Cohere is looking to capitalize on an enterprise trend of embedding automatic speech recognition into applications with a 2 billion parameter open source speech model.
Cohere Transcribe, introduced on Thursday, is trained on 14 languages, including Chinese, Japanese, Polish, French and Greek. Cohere released the model under the Apache 2.0 license and said the model outperforms alternatives on the Hugging Face Open ASR Leaderboard, including ElevenLabs Scribe and Qwen3. The model will soon be integrated into Cohere’s AI agent orchestration platform, North, according to the company.
Cohere Transcribe is an example of the evolution of speech recognition models. Previously, speech models were designed using deep learning techniques such as long short-term memory, recurrent neural networks, and later, transformer-based architectures, which struggled to achieve low latency because of model size.
New models such as Transcribe, however, are small enough to be deployed on edge devices. As the technology, infrastructure and capabilities have matured, ASR use cases have expanded, especially in customer service, banking, sales and marketing, which has led to an increase in ASR models from vendors such as IBM and Alibaba.
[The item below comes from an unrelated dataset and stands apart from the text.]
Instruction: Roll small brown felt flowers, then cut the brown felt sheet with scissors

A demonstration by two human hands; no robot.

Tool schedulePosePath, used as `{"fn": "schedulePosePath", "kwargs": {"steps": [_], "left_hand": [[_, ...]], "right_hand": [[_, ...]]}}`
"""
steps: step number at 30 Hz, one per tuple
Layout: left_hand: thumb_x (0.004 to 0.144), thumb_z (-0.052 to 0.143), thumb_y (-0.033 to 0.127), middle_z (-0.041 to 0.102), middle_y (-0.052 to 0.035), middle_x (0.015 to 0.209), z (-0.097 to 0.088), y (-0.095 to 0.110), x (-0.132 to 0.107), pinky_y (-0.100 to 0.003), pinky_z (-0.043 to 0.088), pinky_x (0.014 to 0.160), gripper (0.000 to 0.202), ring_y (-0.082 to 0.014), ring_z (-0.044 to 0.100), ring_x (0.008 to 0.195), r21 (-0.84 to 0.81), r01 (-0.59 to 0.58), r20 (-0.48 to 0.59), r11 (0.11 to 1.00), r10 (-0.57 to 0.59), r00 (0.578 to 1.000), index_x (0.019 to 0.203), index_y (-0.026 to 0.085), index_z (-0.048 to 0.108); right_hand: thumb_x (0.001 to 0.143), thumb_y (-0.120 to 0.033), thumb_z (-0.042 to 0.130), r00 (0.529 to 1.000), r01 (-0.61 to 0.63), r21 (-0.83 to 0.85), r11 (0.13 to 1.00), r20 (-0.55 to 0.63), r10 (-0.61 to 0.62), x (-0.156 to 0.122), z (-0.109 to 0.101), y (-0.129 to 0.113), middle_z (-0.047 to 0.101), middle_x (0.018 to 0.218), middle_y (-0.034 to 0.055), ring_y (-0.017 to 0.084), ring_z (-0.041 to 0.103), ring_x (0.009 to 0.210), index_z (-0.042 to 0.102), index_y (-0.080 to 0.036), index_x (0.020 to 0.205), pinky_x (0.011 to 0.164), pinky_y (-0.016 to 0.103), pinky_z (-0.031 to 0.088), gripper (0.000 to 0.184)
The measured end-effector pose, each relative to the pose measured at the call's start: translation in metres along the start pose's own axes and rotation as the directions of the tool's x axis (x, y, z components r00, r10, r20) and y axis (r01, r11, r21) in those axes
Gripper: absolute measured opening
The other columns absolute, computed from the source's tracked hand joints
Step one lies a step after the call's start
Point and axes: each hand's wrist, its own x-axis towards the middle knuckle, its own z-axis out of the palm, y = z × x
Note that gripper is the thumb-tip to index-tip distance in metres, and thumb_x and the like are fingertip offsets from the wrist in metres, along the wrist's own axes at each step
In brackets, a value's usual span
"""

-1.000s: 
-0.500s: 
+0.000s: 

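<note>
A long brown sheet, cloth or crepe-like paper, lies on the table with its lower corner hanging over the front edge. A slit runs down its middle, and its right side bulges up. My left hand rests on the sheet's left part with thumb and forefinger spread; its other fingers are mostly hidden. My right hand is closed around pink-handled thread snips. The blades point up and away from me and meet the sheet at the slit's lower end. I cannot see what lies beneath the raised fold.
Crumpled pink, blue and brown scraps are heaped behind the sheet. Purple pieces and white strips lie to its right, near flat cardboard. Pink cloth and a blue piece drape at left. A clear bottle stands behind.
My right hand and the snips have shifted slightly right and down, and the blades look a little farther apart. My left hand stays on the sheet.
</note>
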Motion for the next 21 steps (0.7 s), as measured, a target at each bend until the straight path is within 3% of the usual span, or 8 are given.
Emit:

Even video conferencing company Zoom has joined in the competition. In 2025, the video conferencing platform provider introduced AI Companion 3.0, which included real-time voice translation capability. It later introduced a separate feature that allowed participants to hear exchanges in their own language.
“Speech is always going to be fundamental to AI,” said Lian Jye Su, an analyst at Omdia, a division of Informa TechTarget. “That’s how the whole AI movement started — because humans started to be able to interact with Siri.”
He pointed to a couple of Cohere Transcribe’s features as being noteworthy, including its small size and the company’s decision to make the model open source.
“When it’s open source, you get developers to test it and then they will come back to you if they find the result to be good enough,” Su said. “Then you can obviously commercialize a much better model.” Meta has found success with this business model, influencing others such as Alibaba and Nvidia to follow suit.
“Cohere is trying to copy that,” Su said. But the company is focused on an area where it excels — speech recognition and speech-to-text model, he added.
While Cohere has traditionally focused on text generation, it could find an opportunity within speech recognition, especially as some enterprises look to upgrade traditional speech models that use transformers to the growing line of small ASR models that can be used on edge devices, Su continued.